At least one of the reconfigurable positioning structures may include: at least one first pair of opposed positioning elements defining mutually opposed positioning surfaces along a first positioning axis at least substantially parallel to the plane of the rotary table; and at least one second pair of opposed positioning elements defining mutually opposed positioning surfaces along a second positioning axis at least substantially parallel to the plane of the rotary table and at least substantially perpendicular to the first positioning axis. At least one of the first pair of positioning assemblies and the second pair of positioning assemblies may comprise a rotary positioning assembly having an axis of rotation parallel to the plane of the rotary table and comprising a plurality of distinct positioning surfaces.

The system may further include a reconfigurable vacuum pick-up system comprising: a first set of suction cups arranged in a first configuration; a second set of suction cups arranged in a second configuration different from the first configuration; and a selection mechanism operable to position the first set of suction cups or the second set of suction cups to engage at least a first one of the nests of the medicament container component when the at least the first one of the nests is retained by one of the plurality of positioning structures. The selection mechanism of the reconfigurable vacuum pick-up system may include a rotation mechanism to operatively position the first set of suction cups or the second set of suction cups in an engaged position.

The system may further comprise: at least one lid removal station arranged to remove a lid from a tub containing at least one nest of pharmaceutical packaging material held in one of the locating formations. The at least one lid removal station may be rotatable about a lid removal station axis of rotation parallel to the turntable axis of rotation to remove lid lids as the turntable rotates. The at least one lid removal station may comprise an engagement tool arranged and configured to engage with a lid removal fixture on the lid.

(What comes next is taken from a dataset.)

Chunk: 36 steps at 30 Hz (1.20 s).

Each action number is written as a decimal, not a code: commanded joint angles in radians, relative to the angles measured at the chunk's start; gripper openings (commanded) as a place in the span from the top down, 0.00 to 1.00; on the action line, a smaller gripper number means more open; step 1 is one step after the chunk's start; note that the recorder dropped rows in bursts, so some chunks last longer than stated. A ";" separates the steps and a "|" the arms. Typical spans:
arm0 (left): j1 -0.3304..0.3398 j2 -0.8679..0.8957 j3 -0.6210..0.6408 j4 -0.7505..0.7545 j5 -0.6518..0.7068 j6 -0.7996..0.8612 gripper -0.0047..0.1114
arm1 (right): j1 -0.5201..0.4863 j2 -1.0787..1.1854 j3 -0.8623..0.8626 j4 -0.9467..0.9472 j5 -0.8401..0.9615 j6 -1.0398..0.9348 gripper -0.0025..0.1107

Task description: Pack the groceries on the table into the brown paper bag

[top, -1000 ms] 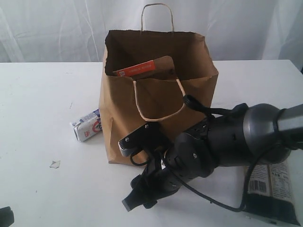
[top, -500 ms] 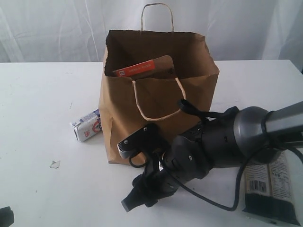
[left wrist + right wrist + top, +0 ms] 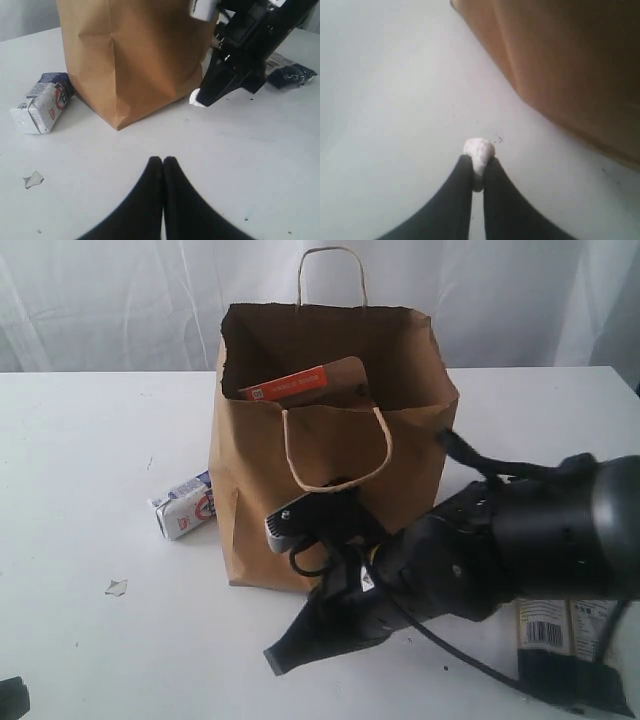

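The right end effector (image 3: 281, 659) sits low over the bench (image 3: 90, 440), with a small lump (image 3: 479, 150) pinched between its tips. Just behind it the paper bag (image 3: 320, 480) stands on the bench, a pouch (image 3: 305, 386) upright inside. A carton (image 3: 184, 505) lies behind and to the end effector's left, beside the bag. A packet (image 3: 548, 622) lies well to its right, partly under the arm.

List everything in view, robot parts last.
brown paper bag: 1, brown, upright mid-table, top open
brown pouch: 1, orange strip, inside the bag
carton: 1, white-blue, lying left of bag
packet: 1, dark, front right, partly behind arm
white lump: 1, white, in right gripper
scrap: 1, pale, front left on table
table: 1, white, under everything
left gripper: 1, black, shut, empty, over table
right gripper: 1, black, shut on white lump, before bag
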 commanded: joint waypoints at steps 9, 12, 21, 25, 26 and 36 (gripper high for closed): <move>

The filling station may be configured to be rotatable about a filling station axis of rotation parallel to the carousel axis of rotation to position the dispensing head over any of the plurality of medicament containers held by one of the positioning structures as the carousel rotates.

The system may further comprise: at least one camera arranged to acquire image information about at least one nest of the medicament container component. The system may further include a punch system configured to force the nested closures into the corresponding nested containers.

The system may further comprise: at least one rotatable lid removal station having a lid removal station axis of rotation parallel to the turntable axis of rotation; at least one vacuum pick-up system for placing the container closure nest on a container nest with the closures in the closure nest corresponding to the containers in the container nest; and a ram system for forcing the closure into the container; and wherein the filling station is a rotatable filling station having a filling station axis of rotation parallel to the turntable axis of rotation and including a liquid product dispensing head.

The system may further comprise: at least one camera for acquiring image information about at least one of the container nest and the closure nest; a controller comprising a memory and a processor, wherein the controller is operable to command the turntable to rotate to one of predetermined angular positions based on the image information and to control the at least one lid removal station, the filling station, the at least one vacuum pickup system, and the stamping system to operate with the turntable.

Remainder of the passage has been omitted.